[TASK DESCRIPTION]:
In the records below, find the line holding "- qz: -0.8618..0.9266" and the line holding "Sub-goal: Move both". Set down both, with every line between them, exactly.

Excerpts from a dataset
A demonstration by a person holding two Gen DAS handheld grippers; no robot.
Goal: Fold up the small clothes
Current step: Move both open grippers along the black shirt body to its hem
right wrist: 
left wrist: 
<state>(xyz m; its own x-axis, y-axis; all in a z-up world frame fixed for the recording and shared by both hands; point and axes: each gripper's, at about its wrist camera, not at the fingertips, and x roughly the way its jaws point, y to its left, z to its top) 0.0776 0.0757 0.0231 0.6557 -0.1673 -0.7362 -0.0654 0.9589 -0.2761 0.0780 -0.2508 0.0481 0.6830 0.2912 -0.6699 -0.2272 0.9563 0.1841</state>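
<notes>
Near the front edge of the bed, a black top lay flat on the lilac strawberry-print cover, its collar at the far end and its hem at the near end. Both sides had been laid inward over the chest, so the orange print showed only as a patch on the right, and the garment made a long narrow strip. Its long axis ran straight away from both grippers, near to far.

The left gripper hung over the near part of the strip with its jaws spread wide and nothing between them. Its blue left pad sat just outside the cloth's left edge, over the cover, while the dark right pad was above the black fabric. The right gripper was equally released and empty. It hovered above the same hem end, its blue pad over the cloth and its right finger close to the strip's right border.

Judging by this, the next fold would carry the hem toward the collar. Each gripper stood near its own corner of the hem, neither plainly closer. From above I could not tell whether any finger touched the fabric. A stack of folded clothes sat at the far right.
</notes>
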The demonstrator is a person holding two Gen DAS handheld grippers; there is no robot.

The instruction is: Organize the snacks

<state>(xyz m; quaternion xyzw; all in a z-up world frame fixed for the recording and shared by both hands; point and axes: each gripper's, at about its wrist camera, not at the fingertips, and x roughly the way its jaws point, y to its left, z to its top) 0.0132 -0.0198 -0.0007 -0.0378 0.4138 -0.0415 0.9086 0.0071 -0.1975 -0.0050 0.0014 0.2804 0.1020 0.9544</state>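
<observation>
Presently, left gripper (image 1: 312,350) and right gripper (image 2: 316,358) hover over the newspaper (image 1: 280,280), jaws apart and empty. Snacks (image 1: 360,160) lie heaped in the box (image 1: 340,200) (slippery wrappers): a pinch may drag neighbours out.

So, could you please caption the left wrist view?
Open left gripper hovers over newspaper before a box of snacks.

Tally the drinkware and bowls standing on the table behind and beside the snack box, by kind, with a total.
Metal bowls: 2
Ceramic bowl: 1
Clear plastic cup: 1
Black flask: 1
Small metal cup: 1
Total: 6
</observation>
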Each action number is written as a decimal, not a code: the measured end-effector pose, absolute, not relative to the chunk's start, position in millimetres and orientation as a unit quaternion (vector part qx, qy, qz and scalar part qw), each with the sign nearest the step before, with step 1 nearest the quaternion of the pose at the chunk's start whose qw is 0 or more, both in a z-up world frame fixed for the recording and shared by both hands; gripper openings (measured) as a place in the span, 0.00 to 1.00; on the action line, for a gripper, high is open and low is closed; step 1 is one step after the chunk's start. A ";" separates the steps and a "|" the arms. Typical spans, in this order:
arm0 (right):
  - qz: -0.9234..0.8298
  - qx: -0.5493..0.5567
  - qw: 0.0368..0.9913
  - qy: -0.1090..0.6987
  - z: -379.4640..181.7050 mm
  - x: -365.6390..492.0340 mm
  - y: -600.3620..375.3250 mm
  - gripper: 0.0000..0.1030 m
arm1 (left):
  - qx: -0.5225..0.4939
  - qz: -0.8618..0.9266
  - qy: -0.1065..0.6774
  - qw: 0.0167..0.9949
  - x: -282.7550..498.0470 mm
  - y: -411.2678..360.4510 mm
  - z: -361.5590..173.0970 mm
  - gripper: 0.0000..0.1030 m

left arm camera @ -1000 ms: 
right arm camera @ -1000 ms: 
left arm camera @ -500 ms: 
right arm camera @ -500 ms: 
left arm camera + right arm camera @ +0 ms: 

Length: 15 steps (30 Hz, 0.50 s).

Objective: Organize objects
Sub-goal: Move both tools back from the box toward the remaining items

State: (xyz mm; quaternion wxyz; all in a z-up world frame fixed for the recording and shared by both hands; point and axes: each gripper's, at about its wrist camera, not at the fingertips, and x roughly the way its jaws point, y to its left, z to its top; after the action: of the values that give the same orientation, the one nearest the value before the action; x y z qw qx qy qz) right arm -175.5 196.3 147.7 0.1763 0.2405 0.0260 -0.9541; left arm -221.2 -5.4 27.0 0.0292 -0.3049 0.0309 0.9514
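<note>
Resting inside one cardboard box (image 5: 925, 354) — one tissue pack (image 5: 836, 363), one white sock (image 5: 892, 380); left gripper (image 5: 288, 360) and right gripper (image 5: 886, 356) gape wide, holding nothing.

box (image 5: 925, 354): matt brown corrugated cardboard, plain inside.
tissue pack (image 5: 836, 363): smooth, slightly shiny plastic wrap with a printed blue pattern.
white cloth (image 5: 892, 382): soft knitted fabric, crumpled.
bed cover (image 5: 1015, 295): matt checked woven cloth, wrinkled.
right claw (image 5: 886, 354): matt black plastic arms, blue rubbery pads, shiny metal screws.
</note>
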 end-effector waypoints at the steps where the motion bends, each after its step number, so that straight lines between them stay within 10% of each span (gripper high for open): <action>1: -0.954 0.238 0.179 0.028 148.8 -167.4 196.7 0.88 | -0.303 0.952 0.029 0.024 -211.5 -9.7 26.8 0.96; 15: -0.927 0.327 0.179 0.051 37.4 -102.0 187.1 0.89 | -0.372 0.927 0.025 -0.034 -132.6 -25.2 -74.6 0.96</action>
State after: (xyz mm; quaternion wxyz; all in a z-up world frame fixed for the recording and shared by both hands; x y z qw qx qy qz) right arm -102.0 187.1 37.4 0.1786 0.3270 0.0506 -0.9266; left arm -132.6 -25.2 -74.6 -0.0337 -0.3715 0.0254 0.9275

[RESULT OF THE TASK]:
  - qz: -0.8618..0.9266
  - qy: -0.1065..0.6774
  - qw: 0.0167..0.9949
  - x: -282.7550..498.0470 mm
  - y: -411.2678..360.4510 mm
  - z: -361.5590..173.0970 mm
  - gripper: 0.0000..0.1030 m

left arm camera @ -1000 ms: 
right arm camera @ -1000 ms: 
left arm camera @ -500 ms: 
right arm camera @ -500 ms: 
left arm camera + right arm camera @ +0 ms: 

Length: 15 steps (30 Hz, 0.50 s).

Objective: Organize objects
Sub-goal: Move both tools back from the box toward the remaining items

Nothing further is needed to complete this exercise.